Ancient Philosophy
Module Code: PI4024
Module Name: Plato: Dialectician or Visionary?
- ECTS Weighting: 5
- Semester/Term Taught: Hilary Term
- Contact Hours: 22 hours of lecture
- Module Personnel: Lecturer – Professor Vasilis Politis
Module Content
It is generally supposed that, for Plato, the highest knowledge that we aspire to, and may be capable of, is the knowledge of the essence of things that is spelled out in a general definition – it being the task of dialectic, in Plato's sense of the term, to search for this. Such knowledge consists in knowing the truth of certain kinds of propositions, those that articulate general definitions; it is, therefore, propositional knowledge.
This view of Plato was not always as orthodox as it is today, and it has come under renewed criticism in the past decade or so. Those who challenge it come in two varieties. Some argue that (at least in the early dialogues) Plato did not think it is possible for us to attain knowledge of the essence of things, and that this is what he intended us to recognise.

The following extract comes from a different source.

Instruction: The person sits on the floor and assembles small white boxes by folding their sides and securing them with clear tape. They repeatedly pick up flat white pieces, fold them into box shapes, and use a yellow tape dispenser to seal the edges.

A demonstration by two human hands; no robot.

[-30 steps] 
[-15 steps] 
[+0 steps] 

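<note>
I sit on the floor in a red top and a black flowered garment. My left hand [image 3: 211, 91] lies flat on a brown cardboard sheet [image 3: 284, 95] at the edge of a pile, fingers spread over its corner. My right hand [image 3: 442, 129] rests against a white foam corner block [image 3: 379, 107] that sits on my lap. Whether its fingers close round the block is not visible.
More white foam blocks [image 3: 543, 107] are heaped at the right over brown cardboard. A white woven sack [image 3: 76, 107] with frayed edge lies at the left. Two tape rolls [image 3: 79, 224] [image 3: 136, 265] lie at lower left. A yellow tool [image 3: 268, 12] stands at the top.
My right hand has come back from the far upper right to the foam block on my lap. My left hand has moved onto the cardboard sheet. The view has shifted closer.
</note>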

We may call their Plato: 'Plato–the–Sceptic'.
Others, however, while holding on to the view that, for Plato, knowledge of essence is what we need to aim at, argue that this knowledge is not propositional but in some way intuitive. This means that the essence is something we must try to grasp directly, in the way in which vision is naturally thought to be direct and non–propositional or certainly non–rational; though, for Plato, this intuitive knowledge is not simply sensory – my cat, excellent eyesight though it has, is not capable of anything like it. Their Plato is, as we may say: 'Plato–the–Visionary' – or, as people used to say, 'The Mystic'.
The aim of the seminar is to take up the debate between Plato–the–Demander–of–Definitions and Plato–the–Visionary. A major objective will be to consider the very idea of intuitive knowledge, and the analogy between sensory and intellectual intuitive knowledge. And to consider how such knowledge may be related to propositional knowledge.
To address this topic we will need to study closely some of the most fascinating passages in the Platonic corpus; especially from the central books of the Republic (V – VII): the Sun Analogy; the Line; the Cave; and the account of dialectic.